Unsupervised 3D Pose Estimation with Geometric Self-Supervision

The paper presents a novel approach to 3D human pose estimation using unsupervised learning methods, particularly focusing on the recovery of 3D skeletons from 2D pose landmarks without any reliance on multi-view images, explicit 3D priors, or 2D-3D point correspondences. This research circumvents the need for 3D pose data, which is traditionally difficult and costly to obtain, by leveraging abundant 2D data and exploiting geometric self-supervision.

Methodology Overview

The proposed approach introduces a lifting network that converts 2D skeletal landmarks into 3D pose estimations. The backbone of this network is a geometric self-supervision mechanism which ensures consistency in the 2D and 3D domains through a lift-reproject-lift cycle. During training, 3D skeletons estimated from 2D inputs are reprojected into 2D under various camera positions to create synthetic 2D poses. These synthetic poses are then re-lifted to 3D and compared against the original 3D estimations using self-consistency as the loss metric. However, findings show that self-consistency alone does not suffice for generating realistic skeletons.

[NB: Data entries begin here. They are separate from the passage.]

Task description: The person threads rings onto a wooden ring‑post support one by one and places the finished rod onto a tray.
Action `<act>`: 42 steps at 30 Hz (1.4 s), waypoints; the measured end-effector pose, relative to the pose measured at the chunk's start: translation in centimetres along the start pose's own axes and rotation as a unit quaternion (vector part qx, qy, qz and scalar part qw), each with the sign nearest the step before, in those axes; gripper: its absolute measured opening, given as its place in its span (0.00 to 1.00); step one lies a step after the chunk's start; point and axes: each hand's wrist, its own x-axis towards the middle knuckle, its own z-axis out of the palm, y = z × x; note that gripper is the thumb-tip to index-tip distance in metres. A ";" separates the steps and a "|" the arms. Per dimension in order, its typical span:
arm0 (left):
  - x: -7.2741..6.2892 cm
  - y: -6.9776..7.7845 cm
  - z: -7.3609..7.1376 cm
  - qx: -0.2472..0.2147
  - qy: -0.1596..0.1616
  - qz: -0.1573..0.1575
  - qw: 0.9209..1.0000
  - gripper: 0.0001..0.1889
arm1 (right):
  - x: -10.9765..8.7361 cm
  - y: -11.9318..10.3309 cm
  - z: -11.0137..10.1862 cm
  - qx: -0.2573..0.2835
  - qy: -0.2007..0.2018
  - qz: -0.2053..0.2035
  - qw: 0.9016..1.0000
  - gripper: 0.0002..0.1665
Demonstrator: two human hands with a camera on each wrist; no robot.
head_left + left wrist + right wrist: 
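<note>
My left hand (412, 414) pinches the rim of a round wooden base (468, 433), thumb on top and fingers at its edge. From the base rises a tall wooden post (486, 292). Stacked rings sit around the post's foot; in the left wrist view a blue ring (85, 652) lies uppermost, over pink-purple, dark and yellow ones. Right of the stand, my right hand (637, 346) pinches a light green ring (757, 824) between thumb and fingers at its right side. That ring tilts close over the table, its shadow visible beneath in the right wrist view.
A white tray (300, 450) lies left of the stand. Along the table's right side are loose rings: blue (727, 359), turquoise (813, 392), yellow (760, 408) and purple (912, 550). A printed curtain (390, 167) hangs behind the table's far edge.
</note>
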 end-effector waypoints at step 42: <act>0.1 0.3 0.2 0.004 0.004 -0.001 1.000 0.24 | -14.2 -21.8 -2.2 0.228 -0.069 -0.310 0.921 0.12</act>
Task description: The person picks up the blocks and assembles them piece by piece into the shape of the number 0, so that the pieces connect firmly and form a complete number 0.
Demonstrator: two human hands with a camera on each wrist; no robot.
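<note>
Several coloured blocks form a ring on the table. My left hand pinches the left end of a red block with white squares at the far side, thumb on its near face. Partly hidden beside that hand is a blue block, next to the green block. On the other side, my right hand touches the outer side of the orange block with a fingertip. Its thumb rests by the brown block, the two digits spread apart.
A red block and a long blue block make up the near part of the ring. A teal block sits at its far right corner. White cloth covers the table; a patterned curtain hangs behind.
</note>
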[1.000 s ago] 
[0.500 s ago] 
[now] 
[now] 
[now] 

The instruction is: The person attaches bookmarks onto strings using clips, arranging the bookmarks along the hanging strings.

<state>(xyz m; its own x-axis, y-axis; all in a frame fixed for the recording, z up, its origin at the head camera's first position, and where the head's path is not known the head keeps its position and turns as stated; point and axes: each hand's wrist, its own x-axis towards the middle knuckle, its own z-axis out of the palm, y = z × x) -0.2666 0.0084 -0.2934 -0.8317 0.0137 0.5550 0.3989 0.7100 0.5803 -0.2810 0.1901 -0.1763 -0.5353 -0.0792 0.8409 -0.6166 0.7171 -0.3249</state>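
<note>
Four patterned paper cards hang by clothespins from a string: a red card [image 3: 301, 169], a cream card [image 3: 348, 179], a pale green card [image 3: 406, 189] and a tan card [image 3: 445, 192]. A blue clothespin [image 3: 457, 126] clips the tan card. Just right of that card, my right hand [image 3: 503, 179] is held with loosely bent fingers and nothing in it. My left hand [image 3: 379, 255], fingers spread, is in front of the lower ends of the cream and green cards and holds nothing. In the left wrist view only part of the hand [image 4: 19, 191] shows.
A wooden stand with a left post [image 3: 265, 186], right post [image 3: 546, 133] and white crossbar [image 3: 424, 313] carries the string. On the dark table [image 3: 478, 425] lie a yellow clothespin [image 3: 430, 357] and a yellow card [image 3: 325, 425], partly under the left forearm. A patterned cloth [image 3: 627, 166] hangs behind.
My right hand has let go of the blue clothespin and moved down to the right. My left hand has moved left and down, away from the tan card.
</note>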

Integrating a 2D pose discriminator into the framework addresses this limitation, helping the network discard implausible skeleton reconstructions.

A crucial aspect of the paper is the introduction of a 2D domain adapter that aligns poses from different source domains, allowing for more diverse and extensive training data. The domain adaptation process uses adversarial techniques to match the semantic distribution of 2D joints between source and target domains.

Results and Findings

The approach demonstrates significant improvements over existing unsupervised and several weakly supervised methods. On the Human3.6M dataset, the method achieves a substantial error reduction, surpassing previous unsupervised techniques by 30%. Furthermore, the addition of temporal consistency during training, when available, further enhances the accuracy of the 3D pose estimations.

On the MPI-INF-3DHP dataset, results comparable to fully supervised and weakly supervised methods were obtained, showcasing the approach's robustness across different datasets.

An interesting aspect of the paper is the analysis of geometric self-supervision adequacy. While initial results with self-consistency offered geometric plausibility, they lacked realism in outputs, which was effectively addressed by the interpolated adversarial approach.

Implications and Future Work

This research marks a significant stride in unsupervised 3D pose estimation. It offers a promising direction for leveraging sheer volumes of 2D data to train networks without needing expensive 3D human pose annotations. The findings underline the critical importance of combining geometric intuitions with adversarial feedback mechanisms to ensure both plausibility and realism in generated outputs.

Looking ahead, the presented method opens several avenues for future exploration. Integrating image data directly into the network to perform end-to-end learning and employing advanced techniques for handling incomplete 2D data during training are proposed as potential enhancements. Furthermore, the adaptability of the domain adaptation module suggests that cross-dataset learning could potentially enhance the model's robustness.

In sum, this paper's methodologies and findings are significant for researchers aiming to expand the boundaries of unsupervised learning in computer vision, providing practical insights into harnessing abundant data for complex task fulfiLLMent, thereby potentially revolutionizing approaches to human pose estimation.